El llamamiento saudí fue recibido, sin embargo, con reservas
por otros miembros de la OPEP, que consideran que la escalada de
precios no está relacionada, como ya se ha dicho, con la
cantidad de petróleo que sale al mercado, sino que viene
motivada principalmente por factores políticos o por la especulación.
"El mercado está ya suficientemente abastecido de petróleo",
declaró el ministro de Energía venezolano, Rafael
Ramírez, a este respecto. Ramírez citó también
los altos impuestos sobre la gasolina y otros carburantes existentes
en Europa y EEUU y la inestabilidad en Iraq, causada por la ocupación
norteamericana, como los factores que habrían provocado,
a su juicio, el aumento de los precios que pagan los consumidores
en los países desarrollados.
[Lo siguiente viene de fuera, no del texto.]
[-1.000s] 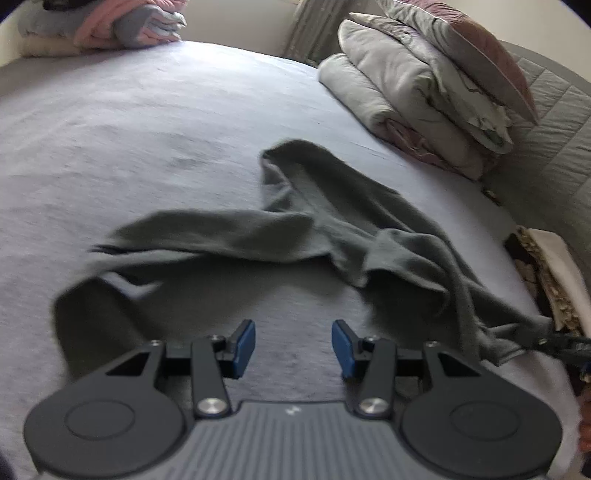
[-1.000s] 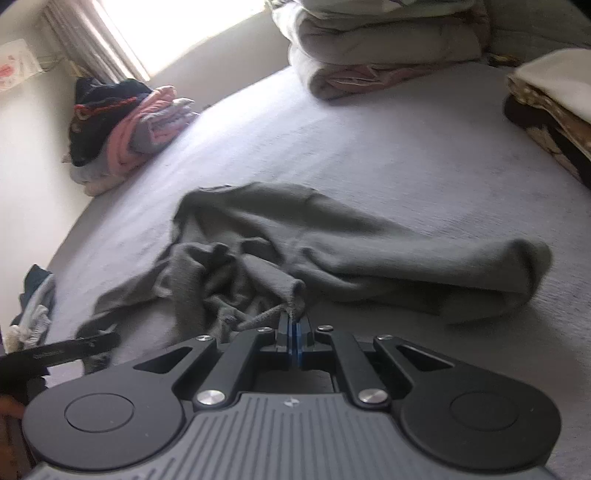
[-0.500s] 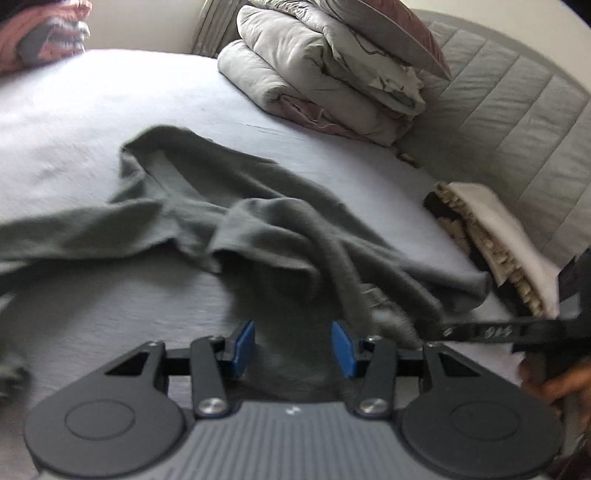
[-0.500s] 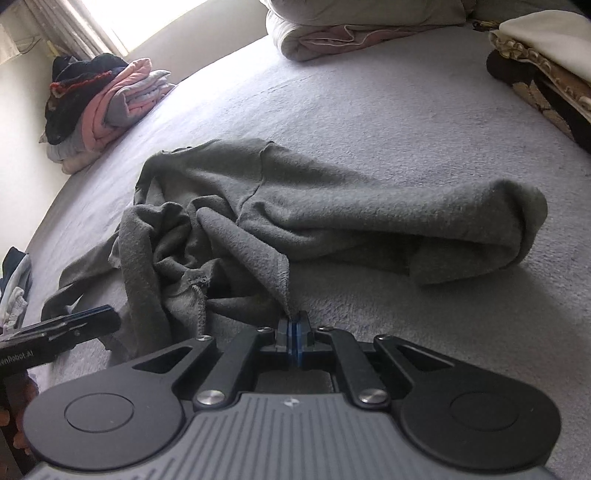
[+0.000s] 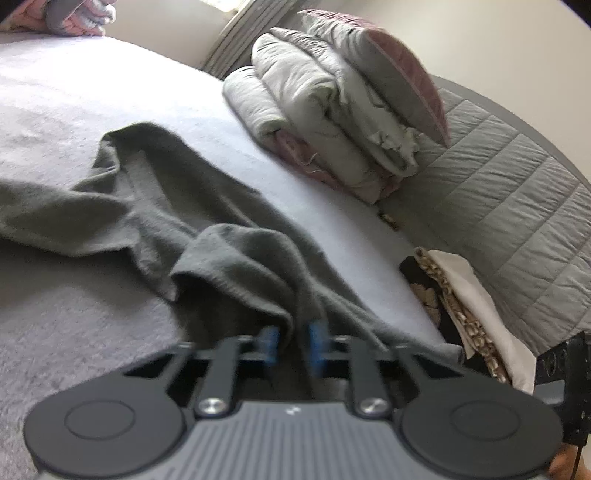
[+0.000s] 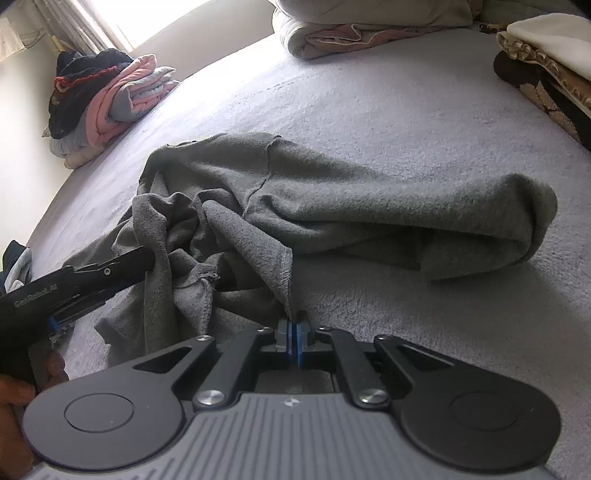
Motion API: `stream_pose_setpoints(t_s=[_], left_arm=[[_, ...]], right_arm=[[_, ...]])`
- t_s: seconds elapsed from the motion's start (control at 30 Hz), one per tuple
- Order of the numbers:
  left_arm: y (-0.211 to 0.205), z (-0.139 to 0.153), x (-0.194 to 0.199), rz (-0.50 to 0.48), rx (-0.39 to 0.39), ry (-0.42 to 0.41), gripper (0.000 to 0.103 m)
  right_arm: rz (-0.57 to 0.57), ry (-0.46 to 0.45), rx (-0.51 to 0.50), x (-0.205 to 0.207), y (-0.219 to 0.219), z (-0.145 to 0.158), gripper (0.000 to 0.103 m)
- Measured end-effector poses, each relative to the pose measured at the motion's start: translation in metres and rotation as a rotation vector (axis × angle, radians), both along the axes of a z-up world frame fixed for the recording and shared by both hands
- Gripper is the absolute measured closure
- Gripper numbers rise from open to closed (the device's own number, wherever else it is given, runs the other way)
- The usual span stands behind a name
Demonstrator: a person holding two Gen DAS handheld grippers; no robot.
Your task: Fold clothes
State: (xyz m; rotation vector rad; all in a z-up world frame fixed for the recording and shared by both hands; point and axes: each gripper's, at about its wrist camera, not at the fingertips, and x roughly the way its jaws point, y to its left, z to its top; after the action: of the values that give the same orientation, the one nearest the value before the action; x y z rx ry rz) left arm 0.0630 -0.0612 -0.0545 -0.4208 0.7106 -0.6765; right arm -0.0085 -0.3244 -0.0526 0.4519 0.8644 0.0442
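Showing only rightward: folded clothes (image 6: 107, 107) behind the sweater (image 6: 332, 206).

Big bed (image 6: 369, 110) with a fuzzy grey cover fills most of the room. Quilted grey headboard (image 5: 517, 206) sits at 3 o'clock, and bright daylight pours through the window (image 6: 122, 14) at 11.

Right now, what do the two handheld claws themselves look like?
Both match: the left claw and right claw each have a ribbed grey body, two round black discs, black linkage arms with silver screws, and blue pads. Seen side-on from the right wrist view, the left claw carries white lettering too blurred to read. No sleeve shows.
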Motion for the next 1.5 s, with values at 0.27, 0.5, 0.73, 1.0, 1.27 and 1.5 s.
stream_pose_setpoints(t_s=[0.27, 0.5, 0.73, 1.0, 1.27, 1.5], left_arm=[[0.018, 0.036, -0.025, 0.049, 0.014, -0.099, 0.099], [0.058, 0.069, -0.047, 0.116, -0.020, -0.121, 0.099], [0.096, 0.070, -0.055, 0.196, -0.030, -0.035, 0.099], [0.103, 0.049, -0.041, 0.227, 0.119, -0.003, 0.099], [0.088, 0.020, -0.004, 0.237, 0.200, -0.026, 0.098], [0.085, 0.002, 0.013, 0.222, 0.198, 0.041, 0.094]], right_arm=[[-0.023, -0.083, 0.015, -0.011, -0.013, 0.027, 0.100], [-0.063, -0.136, 0.022, -0.030, -0.032, 0.046, 0.100], [-0.137, -0.157, 0.055, -0.050, -0.063, 0.053, 0.100], [-0.154, -0.122, 0.044, -0.046, -0.070, 0.039, 0.100], [-0.112, -0.140, -0.147, -0.008, -0.052, 0.020, 0.100], [-0.101, -0.097, -0.157, 0.000, -0.052, 0.005, 0.097]])
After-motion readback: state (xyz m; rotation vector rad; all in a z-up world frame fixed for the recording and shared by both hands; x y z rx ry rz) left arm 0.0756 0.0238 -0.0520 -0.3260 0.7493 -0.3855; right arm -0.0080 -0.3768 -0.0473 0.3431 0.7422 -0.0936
Ramírez advirtió,
sin embargo, a estos últimos que la era del petróleo
barato "podría terminarse pronto", debido al aumento
de la demanda internacional. Por su parte, el ministro libio del
Petróleo, Fathi bin Shatwan, criticó el anuncio saudí
sobre un aumento unilateral de la producción. En una reciente
conferencia de prensa, Shatwan manifestó que "Arabia
Saudí no puede decidir por sí sola un incremento de
la producción, sino que ha de contar con el resto de miembros
de la OPEP para tomar una medida de este tipo".